The lines below that include "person" are to be found and copied.

** Provided information follows **

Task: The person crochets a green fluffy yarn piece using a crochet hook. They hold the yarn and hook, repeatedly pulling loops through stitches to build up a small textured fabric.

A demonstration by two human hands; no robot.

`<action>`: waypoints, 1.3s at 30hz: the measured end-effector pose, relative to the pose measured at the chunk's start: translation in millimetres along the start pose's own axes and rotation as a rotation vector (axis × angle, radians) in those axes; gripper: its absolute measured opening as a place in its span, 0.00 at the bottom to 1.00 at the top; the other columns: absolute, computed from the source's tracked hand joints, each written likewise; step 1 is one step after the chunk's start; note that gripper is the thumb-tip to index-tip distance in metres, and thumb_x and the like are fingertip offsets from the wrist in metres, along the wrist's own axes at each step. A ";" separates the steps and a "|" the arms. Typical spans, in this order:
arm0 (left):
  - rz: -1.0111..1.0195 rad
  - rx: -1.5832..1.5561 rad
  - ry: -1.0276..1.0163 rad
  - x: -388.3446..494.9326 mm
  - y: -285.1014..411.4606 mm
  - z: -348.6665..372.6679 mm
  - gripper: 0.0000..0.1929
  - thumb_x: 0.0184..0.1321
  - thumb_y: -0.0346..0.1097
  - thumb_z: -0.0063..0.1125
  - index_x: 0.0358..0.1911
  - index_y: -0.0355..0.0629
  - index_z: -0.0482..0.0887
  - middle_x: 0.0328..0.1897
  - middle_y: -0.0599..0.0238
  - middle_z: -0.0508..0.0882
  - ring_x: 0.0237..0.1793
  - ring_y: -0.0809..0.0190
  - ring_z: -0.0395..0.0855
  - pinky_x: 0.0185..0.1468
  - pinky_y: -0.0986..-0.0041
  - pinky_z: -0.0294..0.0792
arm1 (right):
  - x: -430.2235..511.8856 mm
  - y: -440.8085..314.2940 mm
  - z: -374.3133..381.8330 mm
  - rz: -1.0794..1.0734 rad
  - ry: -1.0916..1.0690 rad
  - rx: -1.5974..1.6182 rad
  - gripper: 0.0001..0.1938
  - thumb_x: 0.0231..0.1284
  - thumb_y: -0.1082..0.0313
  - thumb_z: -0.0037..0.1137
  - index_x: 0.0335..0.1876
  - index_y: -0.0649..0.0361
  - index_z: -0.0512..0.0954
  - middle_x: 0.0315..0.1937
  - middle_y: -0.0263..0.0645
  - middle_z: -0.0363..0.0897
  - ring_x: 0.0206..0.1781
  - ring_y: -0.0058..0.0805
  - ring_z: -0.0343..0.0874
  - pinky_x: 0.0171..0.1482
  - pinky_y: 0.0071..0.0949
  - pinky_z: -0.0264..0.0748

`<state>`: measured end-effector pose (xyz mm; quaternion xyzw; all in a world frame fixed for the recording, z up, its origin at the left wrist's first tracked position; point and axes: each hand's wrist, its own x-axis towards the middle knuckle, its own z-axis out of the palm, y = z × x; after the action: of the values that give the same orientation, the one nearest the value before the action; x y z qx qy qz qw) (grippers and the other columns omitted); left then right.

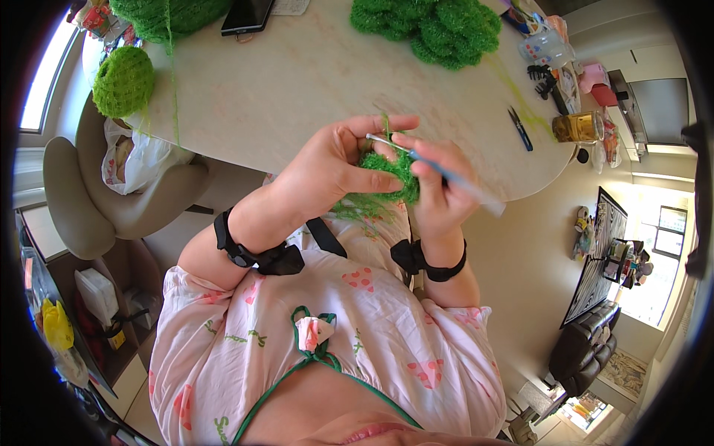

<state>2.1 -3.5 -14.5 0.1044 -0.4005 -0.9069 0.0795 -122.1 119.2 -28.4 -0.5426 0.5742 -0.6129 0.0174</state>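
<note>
Above my lap, close to the table's edge, my left hand (357,161) pinches a small fuzzy green crocheted piece (385,164) between thumb and fingers. A green yarn strand runs by its raised index finger. My right hand (443,184) grips a crochet hook (432,161) with a blue handle; its metal shaft points left, over the green piece. The handle's rear end is blurred. Loose green yarn ends (365,212) hang below the piece. Whether the hook tip is in a loop, I cannot tell.
On the marble-patterned table (268,95) lie a lime yarn ball (123,82), a large green yarn bundle (167,17), a phone (247,15), fuzzy green pieces (440,33) and thread snips (521,129). A glass mug of amber drink (577,127) stands at the right. A chair (83,206) is at the left.
</note>
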 end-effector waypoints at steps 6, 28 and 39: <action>-0.020 -0.079 0.011 1.6 -0.7 1.9 0.34 0.51 0.13 0.58 0.65 0.35 0.67 0.56 0.63 0.80 0.57 0.64 0.78 0.61 0.72 0.71 | -1.1 2.5 3.6 0.347 0.121 0.514 0.06 0.65 0.76 0.54 0.45 0.66 0.76 0.36 0.44 0.83 0.41 0.34 0.85 0.46 0.25 0.79; -0.037 0.086 -0.074 -0.3 5.1 -0.3 0.32 0.55 0.17 0.55 0.66 0.30 0.64 0.60 0.59 0.77 0.59 0.64 0.76 0.63 0.71 0.68 | -1.7 2.9 1.5 0.389 0.091 0.548 0.06 0.65 0.76 0.54 0.44 0.65 0.76 0.37 0.46 0.84 0.42 0.31 0.84 0.46 0.22 0.78; -0.172 0.267 -0.089 -6.7 12.5 -15.0 0.29 0.73 0.44 0.43 0.71 0.38 0.56 0.60 0.62 0.77 0.29 0.68 0.83 0.29 0.85 0.71 | -4.6 9.1 -7.0 0.362 0.119 0.450 0.07 0.67 0.67 0.54 0.45 0.61 0.74 0.36 0.50 0.83 0.42 0.37 0.84 0.45 0.30 0.80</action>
<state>13.1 -20.9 -14.3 0.1077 -0.5102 -0.8527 -0.0311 -130.4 123.8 -36.2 -0.3771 0.5112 -0.7425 0.2126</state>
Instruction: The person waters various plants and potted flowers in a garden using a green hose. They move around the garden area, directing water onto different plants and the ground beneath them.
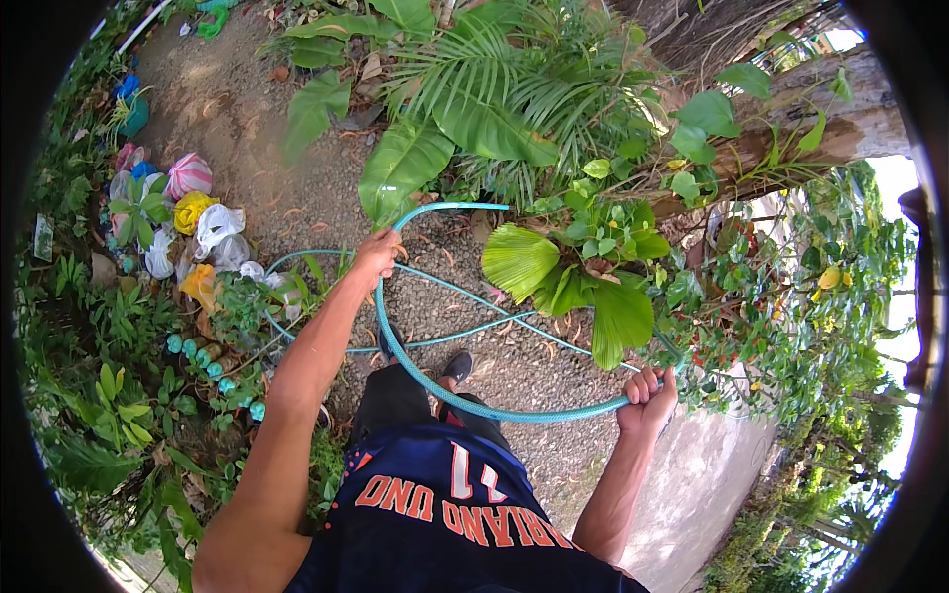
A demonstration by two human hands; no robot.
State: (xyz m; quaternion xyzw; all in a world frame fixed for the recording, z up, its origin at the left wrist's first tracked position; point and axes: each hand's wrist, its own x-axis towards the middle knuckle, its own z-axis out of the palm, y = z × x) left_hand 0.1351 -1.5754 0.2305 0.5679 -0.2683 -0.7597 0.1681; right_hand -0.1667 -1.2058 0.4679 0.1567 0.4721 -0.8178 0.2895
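Note:
A teal garden hose sags in a curve between my two hands, in front of my dark jersey and trousers. My left hand is closed around it near one end, and the free end bends over to the right beyond my fist, close to a broad leaf. On the right side, my right hand grips the same hose, which runs on past the knuckles into the foliage. More hose lies on the gravel, crossing itself and looping to the left behind my left forearm.
Filled plastic bags are heaped on the left among plants. A fan-leaved palm leans over the path near my right hand. Large leaves and fronds crowd the far side, beside a tree trunk. Gravel ground lies around my feet.

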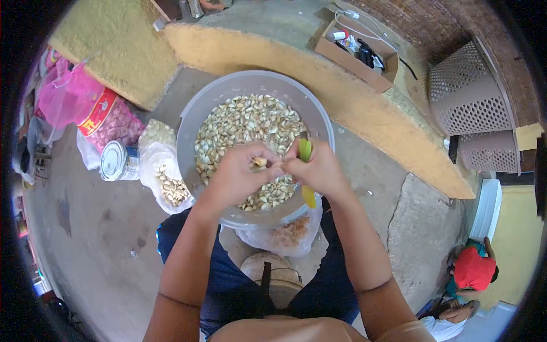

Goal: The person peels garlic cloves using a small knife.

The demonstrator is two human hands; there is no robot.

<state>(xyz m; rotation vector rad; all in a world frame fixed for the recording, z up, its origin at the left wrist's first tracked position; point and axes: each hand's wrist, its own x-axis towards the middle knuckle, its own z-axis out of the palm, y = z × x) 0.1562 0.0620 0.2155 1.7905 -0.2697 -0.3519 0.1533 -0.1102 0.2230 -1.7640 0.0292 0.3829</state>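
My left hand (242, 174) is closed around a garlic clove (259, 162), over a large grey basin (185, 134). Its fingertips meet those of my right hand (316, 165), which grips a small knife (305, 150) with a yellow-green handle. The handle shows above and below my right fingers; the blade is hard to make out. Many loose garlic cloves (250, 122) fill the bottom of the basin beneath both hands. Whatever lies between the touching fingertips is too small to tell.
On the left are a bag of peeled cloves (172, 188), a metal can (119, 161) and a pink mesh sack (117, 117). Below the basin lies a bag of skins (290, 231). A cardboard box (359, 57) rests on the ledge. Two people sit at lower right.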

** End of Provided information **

Output for this task:
Task: The person crochets a green fluffy yarn piece using a crochet hook. They hold the yarn and hook, repeatedly pulling loops through stitches to build up a small textured fabric.
Instruction: The person waters various plants and potted flowers in a garden using a green hose. They move around the garden area, directing water onto different plants and the ground beneath them.
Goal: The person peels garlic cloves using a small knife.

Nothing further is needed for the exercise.